# [EXERCISE INSTRUCTIONS]
How many lines below include the string "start"? State the number alone.

# [INFORMATION SHOWN]
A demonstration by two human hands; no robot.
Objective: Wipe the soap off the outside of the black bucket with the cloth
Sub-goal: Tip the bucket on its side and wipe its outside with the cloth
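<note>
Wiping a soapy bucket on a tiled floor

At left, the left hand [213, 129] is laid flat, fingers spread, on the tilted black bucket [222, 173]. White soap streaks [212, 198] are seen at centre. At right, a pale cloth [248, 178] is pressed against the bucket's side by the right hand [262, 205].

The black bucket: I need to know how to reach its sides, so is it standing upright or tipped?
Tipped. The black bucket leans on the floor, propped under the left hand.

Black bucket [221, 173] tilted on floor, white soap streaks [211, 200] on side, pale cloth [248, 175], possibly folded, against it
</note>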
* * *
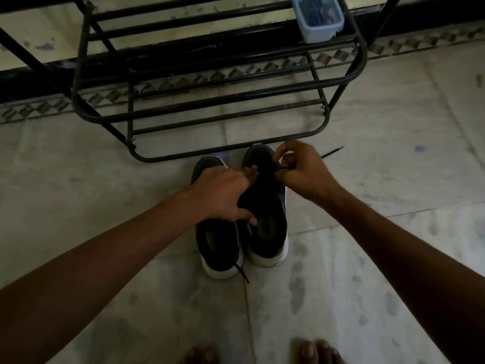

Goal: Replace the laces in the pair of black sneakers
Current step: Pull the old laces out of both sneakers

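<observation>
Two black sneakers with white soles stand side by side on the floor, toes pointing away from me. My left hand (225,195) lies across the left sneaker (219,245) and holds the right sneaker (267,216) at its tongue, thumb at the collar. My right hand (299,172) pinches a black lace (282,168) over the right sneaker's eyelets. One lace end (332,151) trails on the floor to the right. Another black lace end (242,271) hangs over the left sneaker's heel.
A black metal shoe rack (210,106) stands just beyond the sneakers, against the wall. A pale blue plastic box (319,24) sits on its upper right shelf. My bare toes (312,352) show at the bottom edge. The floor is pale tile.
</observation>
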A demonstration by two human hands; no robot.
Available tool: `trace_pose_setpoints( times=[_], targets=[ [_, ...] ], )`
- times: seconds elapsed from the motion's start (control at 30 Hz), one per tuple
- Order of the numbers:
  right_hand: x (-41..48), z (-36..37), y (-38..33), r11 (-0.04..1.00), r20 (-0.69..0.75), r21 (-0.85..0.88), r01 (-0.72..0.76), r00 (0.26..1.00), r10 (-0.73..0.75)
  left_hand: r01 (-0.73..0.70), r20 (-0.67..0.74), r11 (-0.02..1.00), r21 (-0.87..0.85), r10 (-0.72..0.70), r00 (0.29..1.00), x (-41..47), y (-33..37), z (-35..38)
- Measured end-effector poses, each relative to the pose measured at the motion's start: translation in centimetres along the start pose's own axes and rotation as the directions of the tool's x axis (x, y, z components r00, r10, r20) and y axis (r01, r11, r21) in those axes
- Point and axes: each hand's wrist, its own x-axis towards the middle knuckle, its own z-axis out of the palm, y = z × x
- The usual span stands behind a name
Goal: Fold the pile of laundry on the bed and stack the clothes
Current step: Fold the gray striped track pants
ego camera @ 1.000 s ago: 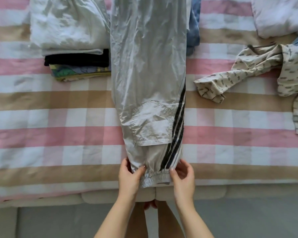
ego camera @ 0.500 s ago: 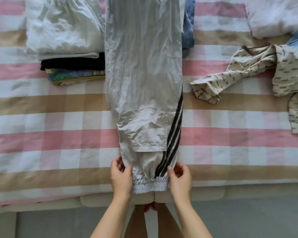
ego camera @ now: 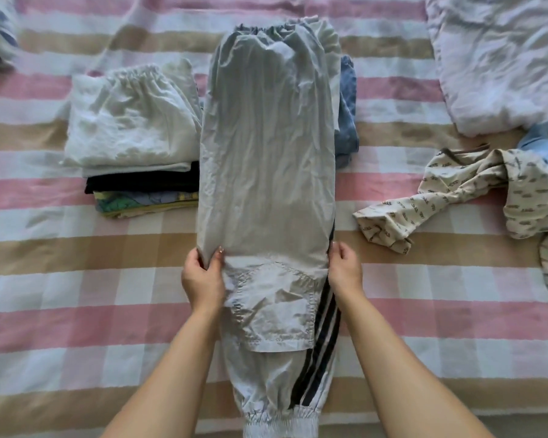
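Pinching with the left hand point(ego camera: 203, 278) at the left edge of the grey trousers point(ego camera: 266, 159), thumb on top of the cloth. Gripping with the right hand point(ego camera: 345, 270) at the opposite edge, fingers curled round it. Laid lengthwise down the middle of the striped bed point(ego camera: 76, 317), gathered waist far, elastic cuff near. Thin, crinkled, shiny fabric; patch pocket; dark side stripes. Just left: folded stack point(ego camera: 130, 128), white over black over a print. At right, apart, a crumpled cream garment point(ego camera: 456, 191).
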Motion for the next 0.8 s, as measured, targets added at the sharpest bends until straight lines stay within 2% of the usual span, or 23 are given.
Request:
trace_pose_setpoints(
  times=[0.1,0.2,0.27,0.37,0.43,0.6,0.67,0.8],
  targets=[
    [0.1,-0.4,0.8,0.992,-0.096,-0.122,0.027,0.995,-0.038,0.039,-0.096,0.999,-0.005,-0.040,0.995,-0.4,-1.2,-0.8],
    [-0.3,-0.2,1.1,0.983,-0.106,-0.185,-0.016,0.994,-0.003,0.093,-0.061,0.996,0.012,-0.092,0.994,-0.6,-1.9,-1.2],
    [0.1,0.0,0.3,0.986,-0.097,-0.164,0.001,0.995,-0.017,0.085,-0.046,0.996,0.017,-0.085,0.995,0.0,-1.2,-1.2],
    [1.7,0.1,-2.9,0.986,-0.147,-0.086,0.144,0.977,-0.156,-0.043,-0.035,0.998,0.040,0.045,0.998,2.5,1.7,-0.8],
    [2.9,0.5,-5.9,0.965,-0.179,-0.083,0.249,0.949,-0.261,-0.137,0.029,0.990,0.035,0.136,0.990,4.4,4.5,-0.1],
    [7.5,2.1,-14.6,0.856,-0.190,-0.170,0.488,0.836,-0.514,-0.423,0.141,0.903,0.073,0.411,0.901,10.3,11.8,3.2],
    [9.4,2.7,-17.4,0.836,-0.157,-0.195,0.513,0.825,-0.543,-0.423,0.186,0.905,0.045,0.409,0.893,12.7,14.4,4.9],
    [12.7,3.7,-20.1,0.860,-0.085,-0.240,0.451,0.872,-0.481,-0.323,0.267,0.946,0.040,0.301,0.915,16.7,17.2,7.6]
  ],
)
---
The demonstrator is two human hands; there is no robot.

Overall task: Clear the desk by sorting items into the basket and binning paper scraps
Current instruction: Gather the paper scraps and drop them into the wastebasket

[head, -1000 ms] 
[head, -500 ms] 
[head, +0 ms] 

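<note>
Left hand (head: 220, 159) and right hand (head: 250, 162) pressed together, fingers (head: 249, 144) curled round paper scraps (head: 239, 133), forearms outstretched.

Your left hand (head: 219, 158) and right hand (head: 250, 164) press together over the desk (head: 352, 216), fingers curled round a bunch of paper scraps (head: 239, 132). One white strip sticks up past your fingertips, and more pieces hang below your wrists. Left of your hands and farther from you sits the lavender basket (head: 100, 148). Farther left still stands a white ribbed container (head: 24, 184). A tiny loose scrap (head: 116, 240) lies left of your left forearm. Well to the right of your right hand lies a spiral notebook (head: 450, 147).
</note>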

# [EXPECTED ANSWER]
2